After Suzanne Osten’s Paris seminar last January, and reading piles of Swedish plays for young audiences, I was hungry to know more. And that is what this true face to face encounter gave me: these 5 days in Örebro took me to the heart of contemporary Swedish theatre in its broadest sense. I discovered a theatre which is active, which moves forward through direct, in-depth work and which regularly questions itself. All the performances, round tables and readings I was able to attend, and all my discussions with people I met there enthralled me.

To start with, two productions had a major impact on me: Babydrama by Ann-Sofie Bárány, directed by Suzanne Osten, and Invasion by Jonas Hassen Kherimi, directed by Farnaz Arbabi (winner of the Biennial’s All Category Grand Prize this year).

Watching the tiny spectators of
Babydrama delight in this wonderful production, I SAW, with my own eyes, the innate theatrical instinct that each of us has balled up inside, hidden deep down, waiting to be awoken. I SAW these babies laugh and fall silent, suddenly overcome. I saw them both crawl forward to touch the actors and jump with joy. They leant their heads gently towards the masks which resembled them in every detail... It was unbelievable and yet so obvious! I also appreciated the intensity of the tone used for this mini-audience and the suitability of the language, writing and direction for those it sought to address. The theatrical strength of the play, along with its richness and aesthetic, quickly swept me along, moved as much as they were!

Invasion, for its part, is a magnificent contemporary rock poem about the pain of immigration, as well as the strength of language, the power of a single word, urban solitude and manipulation. With the human element placed firmly at its heart, the production held as much humour as violence or emotion. It is intended not just for adolescents, whose hearts it must surely touch with a rare accuracy, but for adults too. How could one forget the immigrant scapegoat’s poignant first stuttering attempts at Swedish, or his contrasting fascinating lyricism in Farsi? The horror of the mistranslation? The counter-chronology of the nightclub scene which stutteringly repeats itself? The incredible energy of the actors who have us in fits of laughter one minute and fighting back tears the next? May these two shows one day come to France!
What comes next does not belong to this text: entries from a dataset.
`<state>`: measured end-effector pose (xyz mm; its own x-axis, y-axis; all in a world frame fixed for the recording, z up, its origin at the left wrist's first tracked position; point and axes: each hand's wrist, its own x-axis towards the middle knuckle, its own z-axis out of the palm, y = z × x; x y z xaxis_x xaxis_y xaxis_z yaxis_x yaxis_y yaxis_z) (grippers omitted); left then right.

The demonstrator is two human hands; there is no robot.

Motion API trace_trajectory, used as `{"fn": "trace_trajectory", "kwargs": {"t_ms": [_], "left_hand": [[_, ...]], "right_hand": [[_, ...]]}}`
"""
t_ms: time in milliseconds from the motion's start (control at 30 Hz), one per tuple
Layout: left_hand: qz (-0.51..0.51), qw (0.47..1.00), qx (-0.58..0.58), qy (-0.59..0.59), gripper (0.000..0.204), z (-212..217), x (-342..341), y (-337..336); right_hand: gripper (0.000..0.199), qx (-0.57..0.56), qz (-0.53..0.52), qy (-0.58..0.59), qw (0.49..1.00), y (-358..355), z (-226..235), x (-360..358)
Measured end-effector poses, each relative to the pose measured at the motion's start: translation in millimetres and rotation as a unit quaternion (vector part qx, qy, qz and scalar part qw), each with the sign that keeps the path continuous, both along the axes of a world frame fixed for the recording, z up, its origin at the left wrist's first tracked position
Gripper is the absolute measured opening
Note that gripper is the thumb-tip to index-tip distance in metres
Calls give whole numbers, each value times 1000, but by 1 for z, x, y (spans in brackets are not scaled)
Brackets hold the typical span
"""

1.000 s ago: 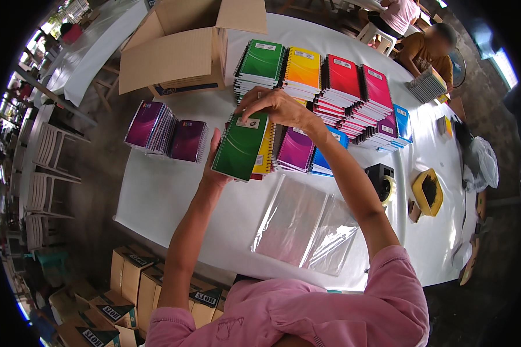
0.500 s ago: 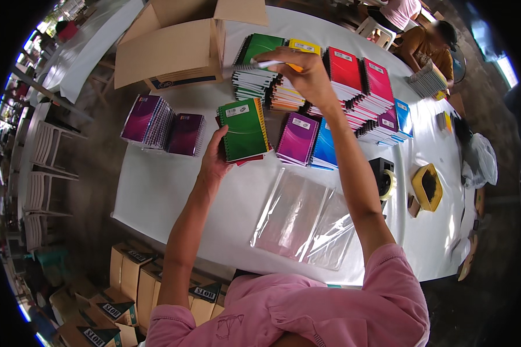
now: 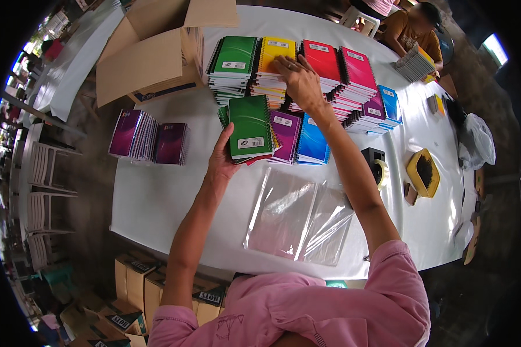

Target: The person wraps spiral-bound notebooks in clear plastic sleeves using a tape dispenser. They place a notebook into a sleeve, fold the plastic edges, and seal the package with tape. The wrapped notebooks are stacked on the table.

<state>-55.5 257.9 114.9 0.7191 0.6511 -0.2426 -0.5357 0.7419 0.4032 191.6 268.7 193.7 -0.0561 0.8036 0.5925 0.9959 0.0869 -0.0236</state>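
The left hand [image 3: 224,156] is closed around the lower left edge of a small bundle of spiral notebooks [image 3: 250,127], thumb on the green top cover and fingers hidden beneath; yellow and red edges peek out unevenly under it, above the white-covered table [image 3: 156,202]. The right hand [image 3: 302,84] has its fingers bent and partly spread, fingertips on the top cover of the yellow notebook stack [image 3: 269,49]; whether the thumb has caught an edge I cannot tell, and nothing looks lifted. For a clean pick here, I would peel up just 1 notebook by its free edge, clear of the wire coil, since neighbouring bindings could snag. The green notebook stack [image 3: 240,46] and red notebook stack [image 3: 321,58] stand close on either side, so a straight upward lift seems safer than a sideways drag. Firm left-thumb pressure should stop the fanned bundle slipping; squaring its edges and aligning its spirals would help too.
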Motion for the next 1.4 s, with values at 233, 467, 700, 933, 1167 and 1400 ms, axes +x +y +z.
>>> {"fn": "trace_trajectory", "kwargs": {"t_ms": [233,467,700,933,1167,1400], "left_hand": [[-67,991,-29,-111,69,-11,18,-3],[-8,998,-10,-55,53,-5,39,-12],[-56,995,-27,-83,51,-8,51,-11],[-90,988,-58,-110,64,-14,70,-23],[-113,987,-55,-99,60,-3,92,-45],[-95,989,-65,-95,62,-5,101,-54]], "right_hand": [[32,-30,100,49,993,-78,38,-44],[43,-22,-15,101,995,-72,37,4],[25,66,-24,-21,997,-58,18,62],[37,-105,358,370,851,-100,85,58],[39,66,165,314,933,-84,12,117],[60,-48,-380,244,891,-78,24,179]]}}
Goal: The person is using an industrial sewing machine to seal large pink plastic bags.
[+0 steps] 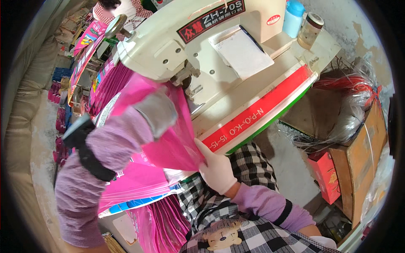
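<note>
A large cream-coloured sewing machine (pixel 152 46) stands in front of me, with its needle and foot parts at the lower end of its head. A bright pink bag (pixel 177 147) runs from under that head down toward my lap. My right hand (pixel 217 170), in a white glove, pinches the bag's near edge, with the thumb on top. My left hand (pixel 158 111), in a pale glove, lies over the bag close to the machine head. Motion blurs its fingers, so their grip cannot be made out.
A notepad (pixel 240 50) with a pen lies on the machine. Behind are a blue bottle (pixel 293 19) and a lidded jar (pixel 311 31). Clear plastic strands (pixel 352 109) hang over a cardboard box (pixel 358 168) at right. Stacked pink bags (pixel 162 223) lie below; another person (pixel 120 12) sits far left.
</note>
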Tool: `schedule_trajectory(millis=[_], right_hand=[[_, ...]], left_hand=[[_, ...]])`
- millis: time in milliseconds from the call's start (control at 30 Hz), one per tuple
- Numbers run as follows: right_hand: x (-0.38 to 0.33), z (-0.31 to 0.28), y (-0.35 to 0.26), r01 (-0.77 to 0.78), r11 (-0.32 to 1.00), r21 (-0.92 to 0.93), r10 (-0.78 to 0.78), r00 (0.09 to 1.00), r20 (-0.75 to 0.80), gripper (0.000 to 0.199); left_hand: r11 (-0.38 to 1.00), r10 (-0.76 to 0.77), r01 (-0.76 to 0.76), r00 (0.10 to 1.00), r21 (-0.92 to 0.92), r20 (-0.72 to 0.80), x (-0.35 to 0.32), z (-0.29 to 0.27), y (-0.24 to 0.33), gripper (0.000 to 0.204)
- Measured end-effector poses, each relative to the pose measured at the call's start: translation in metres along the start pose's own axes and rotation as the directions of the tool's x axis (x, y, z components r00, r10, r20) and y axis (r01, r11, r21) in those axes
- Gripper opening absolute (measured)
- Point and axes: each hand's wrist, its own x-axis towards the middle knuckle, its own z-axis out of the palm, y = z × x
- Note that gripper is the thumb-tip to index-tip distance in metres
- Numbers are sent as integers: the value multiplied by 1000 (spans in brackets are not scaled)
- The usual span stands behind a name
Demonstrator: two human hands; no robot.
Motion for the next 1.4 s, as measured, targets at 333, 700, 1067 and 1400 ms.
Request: schedule_trajectory(millis=[333,700,1067,1400], right_hand=[[168,18,6,-132,790,-599,233,968,94,49],[27,-28,18,-126,982,142,92,970,225,67],[14,-22,8,71,948,309,-106,990,97,51],[49,-47,29,269,962,38,-272,953,131,35]], left_hand=[[989,-25,-25,944,-147,-330,19,-14,160,22],[304,132,-234,970,-923,-203,15,97,83,41],[242,-453,199,889,-950,71,-11,89,115,33],[446,-547,-170,726,-879,-418,-17,66,140,16]])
I also found two theatre spaces in Stockholm, as different from each other as they were similar in dramatic and artistic effervescence and drive: “Unga Klara”, directed by Suzanne Osten and “Scenario”, run by an artists’ collective centred around Daniela Kullman and including Farnaz Arbabi, director of “Invasion”, Malin Axelsson and Gertrud Larsson. With Malin and Gertrud I spoke a lot about work, writing, language and personal experiences. These two active and open theatres ask themselves strong and inventive questions about their relationship to the audience and contemporariness, as well as about contemporary theatre, language, narration and fiction. And all this within a dynamic of perpetual progression and reflection which inevitably draws us closer.
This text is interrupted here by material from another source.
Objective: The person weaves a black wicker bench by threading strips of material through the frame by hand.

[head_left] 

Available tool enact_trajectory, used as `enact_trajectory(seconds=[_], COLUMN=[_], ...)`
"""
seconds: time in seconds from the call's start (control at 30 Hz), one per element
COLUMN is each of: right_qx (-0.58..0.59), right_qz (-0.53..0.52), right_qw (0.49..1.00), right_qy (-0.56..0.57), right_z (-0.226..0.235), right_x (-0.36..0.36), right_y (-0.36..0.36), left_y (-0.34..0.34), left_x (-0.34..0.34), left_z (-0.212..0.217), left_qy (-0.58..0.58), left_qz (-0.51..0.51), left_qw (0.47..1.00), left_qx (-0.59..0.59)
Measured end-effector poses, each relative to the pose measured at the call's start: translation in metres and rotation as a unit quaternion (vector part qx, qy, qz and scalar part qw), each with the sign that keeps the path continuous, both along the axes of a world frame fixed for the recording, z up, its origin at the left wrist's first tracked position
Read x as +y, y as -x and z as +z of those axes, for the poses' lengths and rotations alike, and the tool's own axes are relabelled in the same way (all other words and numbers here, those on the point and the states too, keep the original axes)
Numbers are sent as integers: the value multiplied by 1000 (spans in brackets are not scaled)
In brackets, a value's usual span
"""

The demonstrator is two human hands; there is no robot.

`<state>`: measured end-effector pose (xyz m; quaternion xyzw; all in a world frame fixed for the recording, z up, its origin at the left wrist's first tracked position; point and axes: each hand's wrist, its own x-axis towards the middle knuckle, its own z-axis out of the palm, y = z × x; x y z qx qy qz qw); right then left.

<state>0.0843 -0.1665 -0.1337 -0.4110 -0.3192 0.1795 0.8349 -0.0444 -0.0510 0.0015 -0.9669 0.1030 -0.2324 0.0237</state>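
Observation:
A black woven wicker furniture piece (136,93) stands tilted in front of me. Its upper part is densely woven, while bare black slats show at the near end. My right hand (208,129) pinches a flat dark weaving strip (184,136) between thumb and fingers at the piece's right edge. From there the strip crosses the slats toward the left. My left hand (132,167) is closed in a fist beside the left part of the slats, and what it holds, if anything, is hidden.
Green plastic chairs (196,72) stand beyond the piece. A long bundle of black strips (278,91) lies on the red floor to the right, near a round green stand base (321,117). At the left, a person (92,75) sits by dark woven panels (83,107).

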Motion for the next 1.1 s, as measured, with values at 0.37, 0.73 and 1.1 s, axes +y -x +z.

What I also discovered through all the performances and readings at the Teaterbiennalen was the humour, the clowning, and the absurd with which these raw, realist and socially engaged Swedish plays are put on. French theatre’s tendency to read these plays more at face value and perform them accordingly inevitably leads to a different place.
There is also the seriousness and intensity of the actors towards the young audience; the identical artistic commitment in their work for the young as in their work for adults: a pure delight!
And then there is spontaneity as an integral part of theatricality with these readings sent out live which sound so true.
And then there is the true consideration of the audience, the immense attention paid to them and their correspondingly open and generous reaction.
And then there is the prompter, a lost figure in our theatres, here sitting in the front row with a little blue lamp!
And then… and then… the song from
Babydrama. With our multicoloured feathers planted firmly in the boxes. The apple green of the Biennial t-shirts. The word “precisss”. The cackling of the wild geese in the crowd of professionals in the great white bar tent, the evening, when you close your eyes (it’s “Ank! Ang!”, they’re here!). All the young high-school graduates in their outdated ball gowns who came to dance in the hotel at nightfall. The lead statue of the green horse in the quiet courtyard. The teenage goths (if only Stringberg were young today!). The perfume of purple lilacs. The umbrellas of light in the almost empty restaurant. The clear smell of the cold wind. “Morgon”, “vi ses”, “det er bra”. The taste of salty liquorice. The music of the Swedish language. The long battered American cars of the raggare cruising across town, windows open, rock music pumping. And then the day already breaking, on the last night at about 2.30 a.m., as we head home to the hotel, happy and exhausted by the night’s talk and dancing…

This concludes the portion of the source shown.